-- What is expected --
Reproduce all of the data word for word.

---------- Data provided ----------

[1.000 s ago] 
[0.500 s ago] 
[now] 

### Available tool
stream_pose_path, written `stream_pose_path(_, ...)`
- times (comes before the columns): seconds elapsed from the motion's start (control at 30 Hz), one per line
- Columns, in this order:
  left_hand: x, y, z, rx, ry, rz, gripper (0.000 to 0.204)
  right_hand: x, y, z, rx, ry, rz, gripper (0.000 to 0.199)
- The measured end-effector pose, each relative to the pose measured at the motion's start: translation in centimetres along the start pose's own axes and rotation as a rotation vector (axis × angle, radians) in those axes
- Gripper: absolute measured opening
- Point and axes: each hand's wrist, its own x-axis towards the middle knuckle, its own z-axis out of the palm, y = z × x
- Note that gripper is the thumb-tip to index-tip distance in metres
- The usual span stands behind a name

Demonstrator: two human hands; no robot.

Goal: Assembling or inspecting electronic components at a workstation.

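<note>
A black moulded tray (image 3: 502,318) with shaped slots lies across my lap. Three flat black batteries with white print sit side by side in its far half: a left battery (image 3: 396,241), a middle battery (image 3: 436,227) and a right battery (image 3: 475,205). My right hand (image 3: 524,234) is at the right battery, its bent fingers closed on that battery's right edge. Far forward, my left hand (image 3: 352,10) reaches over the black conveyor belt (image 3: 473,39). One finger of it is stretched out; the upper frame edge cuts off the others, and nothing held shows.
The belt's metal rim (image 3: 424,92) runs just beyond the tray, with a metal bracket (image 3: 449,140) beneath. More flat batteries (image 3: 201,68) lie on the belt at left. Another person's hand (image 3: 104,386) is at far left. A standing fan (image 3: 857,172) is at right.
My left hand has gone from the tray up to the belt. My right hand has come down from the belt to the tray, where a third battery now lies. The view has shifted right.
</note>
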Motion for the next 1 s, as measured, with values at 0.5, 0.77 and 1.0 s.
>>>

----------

-- Response below --
[1.000 s ago] 
[0.500 s ago] 
[now] 

### Available tool
stream_pose_path, written `stream_pose_path(_, ...)`
- times (comes before the columns): seconds elapsed from the motion's start (control at 30 Hz), one per line
- Columns, in this order:
  left_hand: x, y, z, rx, ry, rz, gripper (0.000 to 0.204)
  right_hand: x, y, z, rx, ry, rz, gripper (0.000 to 0.199)
- The measured end-effector pose, each relative to the pose measured at the motion's start: translation in centimetres along the start pose's own axes and rotation as a rotation vector (axis × angle, radians) in those axes
- Gripper: absolute measured opening
- Point and axes: each hand's wrist, its own x-axis towards the middle knuckle, its own z-axis out of the palm, y = z × x
- Note that gripper is the thumb-tip to index-tip distance in metres
- The usual span stands behind a name

Demonstrator: two human hands; no robot.

Goal: Assembling or inspecting electronic components at a workstation.

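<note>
A black moulded tray (image 3: 502,318) with shaped slots lies across my lap. Three flat black batteries with white print sit side by side in its far half: a left battery (image 3: 396,241), a middle battery (image 3: 436,227) and a right battery (image 3: 475,205). My right hand (image 3: 524,234) is at the right battery, its bent fingers closed on that battery's right edge. Far forward, my left hand (image 3: 352,10) reaches over the black conveyor belt (image 3: 473,39). One finger of it is stretched out; the upper frame edge cuts off the others, and nothing held shows.
The belt's metal rim (image 3: 424,92) runs just beyond the tray, with a metal bracket (image 3: 449,140) beneath. More flat batteries (image 3: 201,68) lie on the belt at left. Another person's hand (image 3: 104,386) is at far left. A standing fan (image 3: 857,172) is at right.
My left hand has gone from the tray up to the belt. My right hand has come down from the belt to the tray, where a third battery now lies. The view has shifted right.
</note>
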Motion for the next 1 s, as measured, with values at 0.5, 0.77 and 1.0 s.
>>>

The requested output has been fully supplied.